Identify, in the records below, every line where the string "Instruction" appears, and copy each such line.

(Beginning of Given records)

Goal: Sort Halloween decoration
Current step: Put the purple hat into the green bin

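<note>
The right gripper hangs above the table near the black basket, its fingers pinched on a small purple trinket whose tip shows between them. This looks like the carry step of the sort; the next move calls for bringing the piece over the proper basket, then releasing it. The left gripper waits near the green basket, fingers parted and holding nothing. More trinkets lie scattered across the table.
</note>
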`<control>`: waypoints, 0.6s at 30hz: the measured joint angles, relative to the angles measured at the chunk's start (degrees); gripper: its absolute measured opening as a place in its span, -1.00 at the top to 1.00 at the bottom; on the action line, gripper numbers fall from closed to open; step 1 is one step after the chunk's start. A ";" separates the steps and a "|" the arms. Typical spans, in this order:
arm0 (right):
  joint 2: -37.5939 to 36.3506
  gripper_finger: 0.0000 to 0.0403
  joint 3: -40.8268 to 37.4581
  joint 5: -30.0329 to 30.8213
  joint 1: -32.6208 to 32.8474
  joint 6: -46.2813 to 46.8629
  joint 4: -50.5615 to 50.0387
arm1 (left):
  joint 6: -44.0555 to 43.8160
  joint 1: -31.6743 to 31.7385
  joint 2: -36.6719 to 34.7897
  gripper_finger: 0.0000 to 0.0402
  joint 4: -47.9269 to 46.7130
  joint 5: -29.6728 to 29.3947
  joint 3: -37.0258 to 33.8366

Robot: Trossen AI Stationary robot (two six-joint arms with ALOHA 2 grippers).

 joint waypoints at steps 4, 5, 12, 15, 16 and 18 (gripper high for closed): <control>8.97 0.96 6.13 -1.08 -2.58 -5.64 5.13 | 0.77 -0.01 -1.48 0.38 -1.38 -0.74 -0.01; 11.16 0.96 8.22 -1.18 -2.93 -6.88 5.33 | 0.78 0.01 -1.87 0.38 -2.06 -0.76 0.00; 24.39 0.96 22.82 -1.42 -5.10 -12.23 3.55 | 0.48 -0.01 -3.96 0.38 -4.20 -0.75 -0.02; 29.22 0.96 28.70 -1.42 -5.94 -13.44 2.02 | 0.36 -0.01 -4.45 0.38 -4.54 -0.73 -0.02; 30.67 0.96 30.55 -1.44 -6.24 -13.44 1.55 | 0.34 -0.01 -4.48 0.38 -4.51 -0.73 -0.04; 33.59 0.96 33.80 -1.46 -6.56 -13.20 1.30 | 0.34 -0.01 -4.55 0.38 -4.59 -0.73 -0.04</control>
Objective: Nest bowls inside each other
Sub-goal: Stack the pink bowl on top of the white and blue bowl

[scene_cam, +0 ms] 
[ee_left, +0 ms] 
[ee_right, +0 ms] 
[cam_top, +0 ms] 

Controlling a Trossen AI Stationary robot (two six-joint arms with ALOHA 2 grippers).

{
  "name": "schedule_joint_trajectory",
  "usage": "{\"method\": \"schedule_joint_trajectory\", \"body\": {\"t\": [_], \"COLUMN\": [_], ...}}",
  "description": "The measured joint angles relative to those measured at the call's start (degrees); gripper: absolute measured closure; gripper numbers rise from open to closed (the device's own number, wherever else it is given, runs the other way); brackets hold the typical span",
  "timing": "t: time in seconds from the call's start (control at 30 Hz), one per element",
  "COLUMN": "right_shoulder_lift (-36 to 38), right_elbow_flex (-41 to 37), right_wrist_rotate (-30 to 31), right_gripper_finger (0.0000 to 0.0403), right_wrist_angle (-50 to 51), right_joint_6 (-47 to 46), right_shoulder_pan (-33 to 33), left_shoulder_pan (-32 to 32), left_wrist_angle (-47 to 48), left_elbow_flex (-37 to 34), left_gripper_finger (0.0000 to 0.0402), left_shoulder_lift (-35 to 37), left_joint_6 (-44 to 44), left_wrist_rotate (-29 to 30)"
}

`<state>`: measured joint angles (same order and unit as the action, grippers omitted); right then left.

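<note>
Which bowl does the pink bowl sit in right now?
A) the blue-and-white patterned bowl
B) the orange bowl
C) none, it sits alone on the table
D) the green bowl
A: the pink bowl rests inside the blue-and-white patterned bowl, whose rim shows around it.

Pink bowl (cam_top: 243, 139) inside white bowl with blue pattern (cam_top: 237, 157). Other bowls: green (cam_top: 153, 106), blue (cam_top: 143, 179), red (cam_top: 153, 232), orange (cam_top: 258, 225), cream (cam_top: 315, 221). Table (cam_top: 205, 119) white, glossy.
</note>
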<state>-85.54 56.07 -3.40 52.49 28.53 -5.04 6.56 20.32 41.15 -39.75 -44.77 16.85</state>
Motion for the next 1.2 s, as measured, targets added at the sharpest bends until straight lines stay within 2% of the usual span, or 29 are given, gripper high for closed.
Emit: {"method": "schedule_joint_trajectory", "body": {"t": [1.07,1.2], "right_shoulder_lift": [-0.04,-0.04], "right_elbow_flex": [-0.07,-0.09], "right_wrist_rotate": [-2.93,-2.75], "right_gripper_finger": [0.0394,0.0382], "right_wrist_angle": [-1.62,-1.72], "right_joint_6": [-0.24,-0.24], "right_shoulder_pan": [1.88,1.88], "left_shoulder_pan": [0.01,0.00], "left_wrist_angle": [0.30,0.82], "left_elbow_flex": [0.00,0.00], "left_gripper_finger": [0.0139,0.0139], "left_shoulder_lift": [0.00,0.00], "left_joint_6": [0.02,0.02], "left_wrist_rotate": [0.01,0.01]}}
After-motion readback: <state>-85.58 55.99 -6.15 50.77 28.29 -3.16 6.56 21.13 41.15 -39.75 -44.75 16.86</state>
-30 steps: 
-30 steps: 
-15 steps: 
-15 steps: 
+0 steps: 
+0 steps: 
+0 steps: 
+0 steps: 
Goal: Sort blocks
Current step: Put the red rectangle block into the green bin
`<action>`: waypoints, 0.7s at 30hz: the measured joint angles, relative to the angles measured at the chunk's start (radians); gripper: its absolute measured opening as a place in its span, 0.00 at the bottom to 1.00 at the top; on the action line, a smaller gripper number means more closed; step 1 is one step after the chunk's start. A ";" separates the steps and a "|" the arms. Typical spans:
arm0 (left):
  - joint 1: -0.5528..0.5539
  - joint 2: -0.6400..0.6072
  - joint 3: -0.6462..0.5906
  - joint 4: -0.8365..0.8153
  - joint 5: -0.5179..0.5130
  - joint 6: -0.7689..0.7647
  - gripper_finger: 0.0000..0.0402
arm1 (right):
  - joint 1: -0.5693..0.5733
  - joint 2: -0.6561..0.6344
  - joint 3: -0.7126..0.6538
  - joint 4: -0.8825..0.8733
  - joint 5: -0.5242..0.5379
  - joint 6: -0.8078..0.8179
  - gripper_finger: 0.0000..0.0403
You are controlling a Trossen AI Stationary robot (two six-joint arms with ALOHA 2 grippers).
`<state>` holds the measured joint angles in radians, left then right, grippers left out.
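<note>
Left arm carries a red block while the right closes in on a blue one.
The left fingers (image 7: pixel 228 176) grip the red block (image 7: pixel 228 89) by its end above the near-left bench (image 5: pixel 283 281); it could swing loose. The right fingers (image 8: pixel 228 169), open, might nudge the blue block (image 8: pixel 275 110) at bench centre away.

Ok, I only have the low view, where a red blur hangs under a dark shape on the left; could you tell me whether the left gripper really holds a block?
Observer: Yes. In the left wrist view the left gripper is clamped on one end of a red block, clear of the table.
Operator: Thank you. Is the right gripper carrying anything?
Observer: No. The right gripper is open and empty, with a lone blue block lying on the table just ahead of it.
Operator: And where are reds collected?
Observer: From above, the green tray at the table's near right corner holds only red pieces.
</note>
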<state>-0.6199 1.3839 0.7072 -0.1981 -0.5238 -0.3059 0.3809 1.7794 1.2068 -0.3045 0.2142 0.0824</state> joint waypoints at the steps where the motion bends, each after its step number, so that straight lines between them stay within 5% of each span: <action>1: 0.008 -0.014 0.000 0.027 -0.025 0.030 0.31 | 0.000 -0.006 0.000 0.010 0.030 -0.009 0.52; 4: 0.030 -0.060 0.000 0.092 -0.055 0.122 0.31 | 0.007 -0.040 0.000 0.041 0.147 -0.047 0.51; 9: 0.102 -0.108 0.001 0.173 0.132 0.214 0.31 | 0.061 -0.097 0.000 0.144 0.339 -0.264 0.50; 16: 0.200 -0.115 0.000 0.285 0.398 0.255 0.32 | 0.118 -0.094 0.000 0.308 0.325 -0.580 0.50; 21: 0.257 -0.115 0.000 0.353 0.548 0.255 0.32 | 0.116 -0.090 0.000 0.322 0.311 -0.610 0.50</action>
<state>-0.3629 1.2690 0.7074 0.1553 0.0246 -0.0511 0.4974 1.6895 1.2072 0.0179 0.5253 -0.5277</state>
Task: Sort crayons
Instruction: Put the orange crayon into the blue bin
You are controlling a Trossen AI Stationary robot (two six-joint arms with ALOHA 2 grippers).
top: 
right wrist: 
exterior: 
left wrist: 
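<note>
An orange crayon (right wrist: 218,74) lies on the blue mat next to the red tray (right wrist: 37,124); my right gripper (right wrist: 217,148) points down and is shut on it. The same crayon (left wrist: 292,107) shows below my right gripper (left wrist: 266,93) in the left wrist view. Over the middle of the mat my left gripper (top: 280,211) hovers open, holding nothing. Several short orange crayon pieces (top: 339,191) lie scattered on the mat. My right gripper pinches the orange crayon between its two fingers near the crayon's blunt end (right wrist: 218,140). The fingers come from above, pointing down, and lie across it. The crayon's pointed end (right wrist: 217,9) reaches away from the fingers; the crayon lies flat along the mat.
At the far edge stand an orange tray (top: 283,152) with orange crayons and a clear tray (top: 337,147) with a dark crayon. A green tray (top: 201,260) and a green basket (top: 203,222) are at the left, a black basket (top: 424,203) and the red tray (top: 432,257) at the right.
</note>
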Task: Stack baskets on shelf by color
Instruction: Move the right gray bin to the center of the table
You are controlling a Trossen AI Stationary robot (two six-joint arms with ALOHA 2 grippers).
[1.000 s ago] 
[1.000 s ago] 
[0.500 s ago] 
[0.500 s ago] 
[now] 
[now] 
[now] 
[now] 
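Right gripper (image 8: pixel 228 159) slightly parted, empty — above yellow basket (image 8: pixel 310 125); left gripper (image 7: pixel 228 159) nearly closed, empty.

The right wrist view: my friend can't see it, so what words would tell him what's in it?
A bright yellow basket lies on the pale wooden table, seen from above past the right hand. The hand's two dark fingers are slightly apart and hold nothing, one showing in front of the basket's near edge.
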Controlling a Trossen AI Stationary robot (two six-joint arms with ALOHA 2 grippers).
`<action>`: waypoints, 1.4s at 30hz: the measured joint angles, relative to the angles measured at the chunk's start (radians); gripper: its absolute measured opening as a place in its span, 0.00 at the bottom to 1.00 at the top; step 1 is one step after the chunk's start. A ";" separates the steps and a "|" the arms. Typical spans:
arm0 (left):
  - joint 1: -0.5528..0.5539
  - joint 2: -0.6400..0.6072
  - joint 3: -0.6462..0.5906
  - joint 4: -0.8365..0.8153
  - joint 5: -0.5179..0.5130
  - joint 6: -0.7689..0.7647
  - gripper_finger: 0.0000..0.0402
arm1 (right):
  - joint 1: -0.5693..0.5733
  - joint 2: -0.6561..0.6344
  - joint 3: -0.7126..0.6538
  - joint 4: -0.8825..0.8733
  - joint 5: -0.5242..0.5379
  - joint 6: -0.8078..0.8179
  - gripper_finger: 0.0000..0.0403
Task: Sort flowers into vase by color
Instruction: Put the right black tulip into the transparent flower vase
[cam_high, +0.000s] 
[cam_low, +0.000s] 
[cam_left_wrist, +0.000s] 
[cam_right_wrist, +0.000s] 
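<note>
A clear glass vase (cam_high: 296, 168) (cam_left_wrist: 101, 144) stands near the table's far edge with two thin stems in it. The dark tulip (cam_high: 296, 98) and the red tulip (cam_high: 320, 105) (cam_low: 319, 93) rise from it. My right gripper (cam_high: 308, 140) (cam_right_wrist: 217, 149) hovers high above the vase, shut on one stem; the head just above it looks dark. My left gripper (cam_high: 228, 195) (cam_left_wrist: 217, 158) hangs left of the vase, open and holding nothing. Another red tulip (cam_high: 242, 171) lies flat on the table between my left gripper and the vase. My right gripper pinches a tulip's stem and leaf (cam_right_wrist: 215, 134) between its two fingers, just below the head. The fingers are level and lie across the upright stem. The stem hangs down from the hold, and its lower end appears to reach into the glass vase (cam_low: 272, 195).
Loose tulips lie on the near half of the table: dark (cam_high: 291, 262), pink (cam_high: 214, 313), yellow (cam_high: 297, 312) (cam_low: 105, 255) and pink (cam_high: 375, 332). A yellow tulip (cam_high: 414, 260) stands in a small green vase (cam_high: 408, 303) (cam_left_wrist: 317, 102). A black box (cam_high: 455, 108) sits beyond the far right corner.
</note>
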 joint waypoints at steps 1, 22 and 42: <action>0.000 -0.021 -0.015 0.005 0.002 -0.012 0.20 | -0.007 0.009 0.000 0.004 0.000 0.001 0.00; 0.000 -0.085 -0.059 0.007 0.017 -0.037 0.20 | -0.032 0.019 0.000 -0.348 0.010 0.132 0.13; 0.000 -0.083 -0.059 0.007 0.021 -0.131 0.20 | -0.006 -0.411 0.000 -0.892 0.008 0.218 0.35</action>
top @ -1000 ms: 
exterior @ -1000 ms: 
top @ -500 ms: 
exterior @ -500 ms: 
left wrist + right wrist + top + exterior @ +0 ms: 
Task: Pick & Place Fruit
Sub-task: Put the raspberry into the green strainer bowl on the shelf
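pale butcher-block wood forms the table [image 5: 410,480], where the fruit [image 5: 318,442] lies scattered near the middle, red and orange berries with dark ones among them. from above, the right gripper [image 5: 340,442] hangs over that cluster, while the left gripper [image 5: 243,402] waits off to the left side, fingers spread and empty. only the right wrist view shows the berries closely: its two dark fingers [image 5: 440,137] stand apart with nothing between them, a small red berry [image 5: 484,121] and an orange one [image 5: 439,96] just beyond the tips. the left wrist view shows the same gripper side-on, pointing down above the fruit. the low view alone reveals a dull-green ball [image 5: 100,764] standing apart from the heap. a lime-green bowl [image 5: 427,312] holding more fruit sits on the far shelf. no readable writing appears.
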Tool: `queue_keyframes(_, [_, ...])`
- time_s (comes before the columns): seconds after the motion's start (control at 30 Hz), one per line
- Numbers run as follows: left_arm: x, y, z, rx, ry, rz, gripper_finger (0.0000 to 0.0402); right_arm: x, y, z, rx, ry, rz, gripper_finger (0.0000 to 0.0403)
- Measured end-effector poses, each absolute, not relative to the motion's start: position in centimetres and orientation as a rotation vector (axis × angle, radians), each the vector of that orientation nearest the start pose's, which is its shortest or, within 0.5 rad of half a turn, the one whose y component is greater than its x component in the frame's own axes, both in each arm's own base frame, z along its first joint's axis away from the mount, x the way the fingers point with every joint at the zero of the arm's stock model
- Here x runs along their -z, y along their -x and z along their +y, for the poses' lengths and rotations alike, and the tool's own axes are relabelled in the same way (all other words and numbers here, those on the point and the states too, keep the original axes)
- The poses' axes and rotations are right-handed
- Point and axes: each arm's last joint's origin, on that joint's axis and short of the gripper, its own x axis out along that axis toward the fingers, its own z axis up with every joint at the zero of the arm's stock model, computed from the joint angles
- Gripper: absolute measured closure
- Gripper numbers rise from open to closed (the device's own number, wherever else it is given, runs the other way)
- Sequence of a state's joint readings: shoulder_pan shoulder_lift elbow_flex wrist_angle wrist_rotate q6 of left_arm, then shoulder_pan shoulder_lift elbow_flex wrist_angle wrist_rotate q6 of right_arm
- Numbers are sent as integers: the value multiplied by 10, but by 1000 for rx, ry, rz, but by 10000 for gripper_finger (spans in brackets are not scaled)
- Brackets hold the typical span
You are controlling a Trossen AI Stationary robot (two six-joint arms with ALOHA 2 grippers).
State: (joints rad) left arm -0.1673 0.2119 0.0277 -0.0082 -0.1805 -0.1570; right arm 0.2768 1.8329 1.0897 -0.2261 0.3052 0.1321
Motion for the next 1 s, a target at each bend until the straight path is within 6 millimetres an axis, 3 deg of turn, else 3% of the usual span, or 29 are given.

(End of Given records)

Response for this exercise
Instruction: Put the orange crayon into the blue bin
Instruction: Move the right gray bin to the center of the table
Instruction: Put the right black tulip into the transparent flower vase

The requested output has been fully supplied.